The sources of comfort so many people turned to – sport, a bar or pub, fish and chips at the beach, an afternoon coffee – are gone. Nobody knows when they will return, what they will be like when they do, and whether people will flock to them anymore.

At least video games are still the same.


  • I both agree and disagree. As a crystallised product of effort, the video games, books, toys, movies, machines, devices, etc. haven’t changed because their current form is what they will remain as until they degrade and fall apart.

    As a digital, intangible product though games are changing. How we consume them, how they’re made, what they’re about, the culture surrounding them, everything about video games is changing as we start to narrow our focus on them as a way of keeping ourselves occupied through a crisis that leaves us with few other options.

    Games that are actively maintained will change over time in response to increased numbers of players. Multiplayer games will find better ways of letting people stay connected. Games will continue to find new ways of integrating with social streaming platforms to let people play together. VR will (hopefully) have a renewed focus as we realise that isolation sucks at the moment and being able to connect via a virtual world helps us feel like there’s no distance at all. Games will change to address the problems of today and the future that may be as they always have.
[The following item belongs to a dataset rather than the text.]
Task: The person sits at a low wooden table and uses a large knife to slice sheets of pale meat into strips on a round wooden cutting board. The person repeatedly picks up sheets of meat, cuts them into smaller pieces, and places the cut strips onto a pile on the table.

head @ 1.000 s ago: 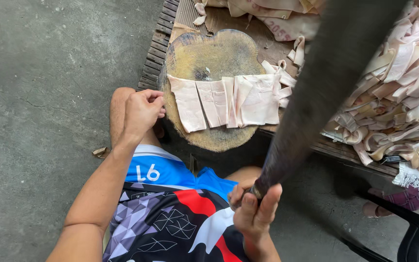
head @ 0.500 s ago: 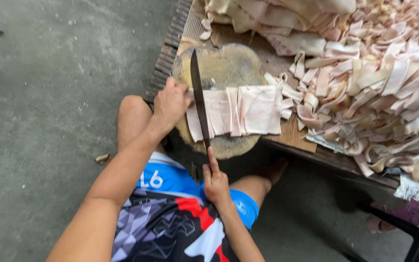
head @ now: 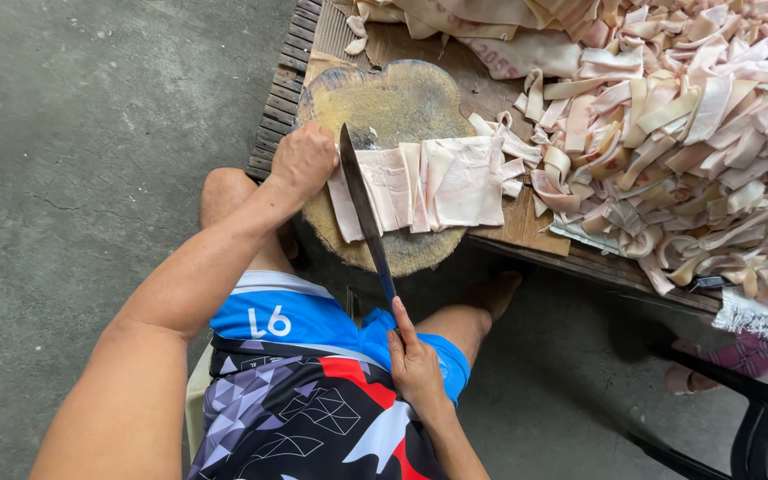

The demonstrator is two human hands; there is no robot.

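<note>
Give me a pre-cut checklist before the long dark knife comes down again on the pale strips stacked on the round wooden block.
1. Left hand clear of the blade's edge: not ok, knuckles lie right beside the long dark knife.
2. Right hand grips the handle: ok.
3. Pale flat strips lie stacked on the round wooden chopping block: ok.
4. Blade crosses the strips' left end: ok.
5. Blade sharpness: cannot tell.
</note>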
    So while the games that have already been made may continue to exist in their current form, I wouldn’t sit around expecting games as a form of entertainment to stay the same because the times, they are a-changin’.

    • Well, connection via VR is what a lot of cyberpunk dystopia is born from. Second Life could get a second life. (badump-tish)
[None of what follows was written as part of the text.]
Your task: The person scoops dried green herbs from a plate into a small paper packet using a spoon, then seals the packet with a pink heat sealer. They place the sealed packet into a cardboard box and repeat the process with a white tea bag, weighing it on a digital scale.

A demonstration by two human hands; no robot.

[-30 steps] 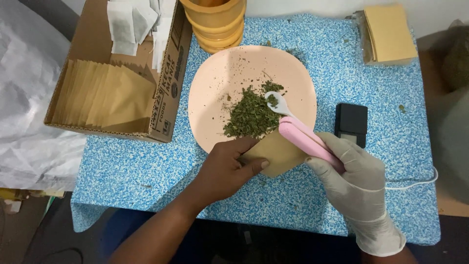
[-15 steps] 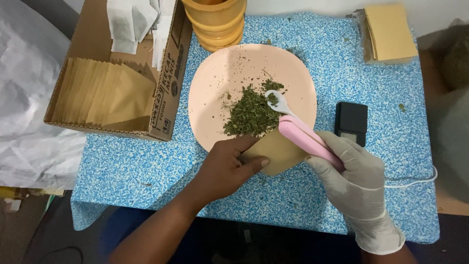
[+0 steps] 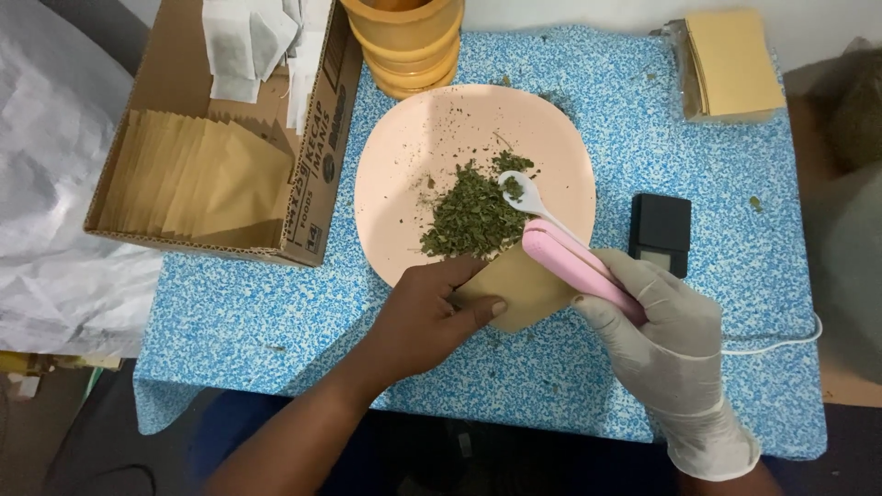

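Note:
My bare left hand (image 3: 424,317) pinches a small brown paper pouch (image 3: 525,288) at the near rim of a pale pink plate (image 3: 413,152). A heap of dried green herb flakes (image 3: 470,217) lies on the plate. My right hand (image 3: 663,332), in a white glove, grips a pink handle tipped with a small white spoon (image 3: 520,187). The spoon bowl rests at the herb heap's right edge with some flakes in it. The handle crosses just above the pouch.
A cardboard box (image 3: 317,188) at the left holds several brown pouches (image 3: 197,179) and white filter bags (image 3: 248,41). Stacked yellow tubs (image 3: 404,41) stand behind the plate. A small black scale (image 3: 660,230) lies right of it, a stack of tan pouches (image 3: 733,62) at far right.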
      Firing up Beat Saber last night to do some flai- er… exercise was a nice change after being stuck inside for the last week. My thighs sure are sore tho!

    • Sort of, but not as a result of the pandemic. That’s generational, advances in engines, hardware and culture. It’s the natural cycle of the industry, and players are still experiencing that journey the same way we always did. COVID-19 hasn’t changed anything there.
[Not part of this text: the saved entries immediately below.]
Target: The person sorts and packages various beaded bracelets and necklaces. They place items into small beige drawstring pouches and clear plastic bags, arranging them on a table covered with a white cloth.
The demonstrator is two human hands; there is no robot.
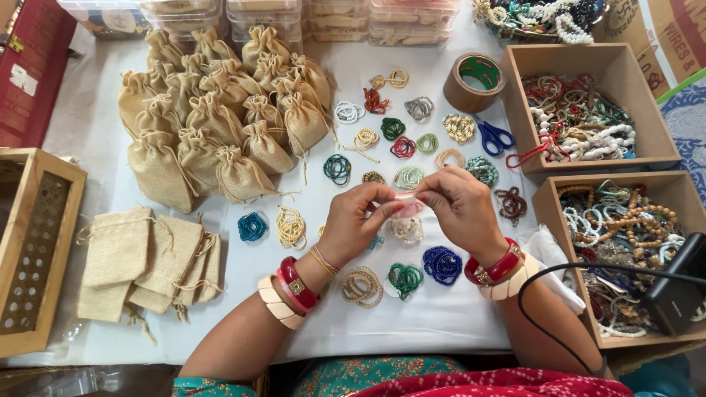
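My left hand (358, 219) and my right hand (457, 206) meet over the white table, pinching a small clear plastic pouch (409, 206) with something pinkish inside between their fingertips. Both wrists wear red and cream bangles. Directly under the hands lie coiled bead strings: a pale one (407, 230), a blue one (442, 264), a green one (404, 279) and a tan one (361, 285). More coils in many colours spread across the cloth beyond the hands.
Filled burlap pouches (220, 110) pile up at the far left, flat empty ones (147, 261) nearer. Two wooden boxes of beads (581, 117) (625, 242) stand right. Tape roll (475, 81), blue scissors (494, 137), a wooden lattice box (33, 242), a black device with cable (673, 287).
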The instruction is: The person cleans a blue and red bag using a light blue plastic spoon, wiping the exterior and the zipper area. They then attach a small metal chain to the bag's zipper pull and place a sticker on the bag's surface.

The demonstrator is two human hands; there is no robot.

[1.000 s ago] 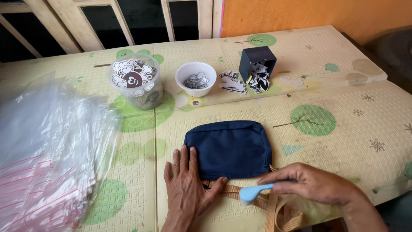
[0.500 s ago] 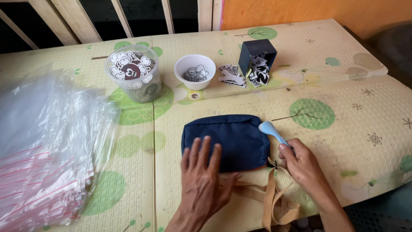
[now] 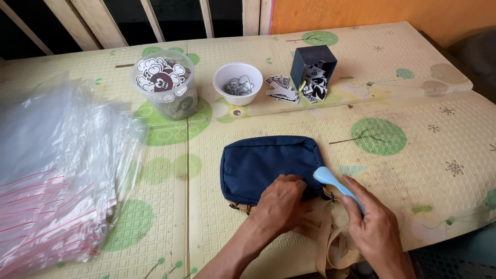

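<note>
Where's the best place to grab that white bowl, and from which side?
Pinch the white bowl by its near rim from above. It stands upright and open, with bare mat in front. The clear tub stands to its left, and the cut-outs lie close on its right.

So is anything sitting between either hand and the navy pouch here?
Nothing visible does. The left hand rests directly on the navy pouch, and the right hand, holding a light blue tool, is right at its lower right corner.

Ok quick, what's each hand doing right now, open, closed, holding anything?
Left hand: fingers curled, pressing on the near edge of the navy pouch; a grip cannot be told.
Right hand: closed around a light blue tool.
</note>
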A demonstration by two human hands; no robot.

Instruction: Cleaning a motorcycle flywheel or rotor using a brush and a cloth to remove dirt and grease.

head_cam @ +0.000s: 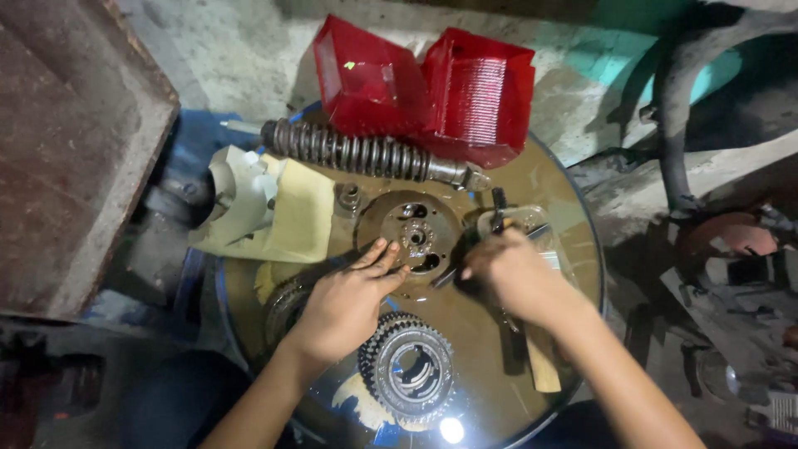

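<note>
Now: left hand (349, 301) flat, fingers spread on round metal plate (413, 233) | right hand (511, 274) grasps dark tool (499, 204) | plate looks heavy, stiff, oily; hold its rim.

a round metal plate (413, 234), dull brown-grey and greasy, lies flat near the middle of the round drum top. it has a small toothed hub at its centre, a few bolt holes around the face, and curved cut-outs above and below the hub. the near-left rim is under fingertips, while the far half is open to view. just to its right, touching or nearly touching the rim, a dark slim tool (499, 212) stands out from a closed fist, its black tip pointing toward the far side.
</note>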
      • But it has. We’re in a time now where everyone is staying indoors, where the normal avenues of entertainment and interaction have become closed off. A time where people no longer have a commute to game during, or offices to play something with mates.

        Now you’re stuck at home and that commute time might be spent catching up on some console gaming or playing games with your kids. Those bouts with your friends at work are now playing an online game with Discord open because two of your mates have to look after their kids and can’t play just yet.

        The changing circumstances are also changing the way we game and games are changing to adapt. You can’t go out and play Pokemon GO anymore so they’re bringing it indoors. Exergaming is making a strong resurgence as people can’t get out to the gym any more. Gaming events and updates are becoming more frequent because people are stuck indoors and their gaming habits have changed to become more frequent and for longer periods.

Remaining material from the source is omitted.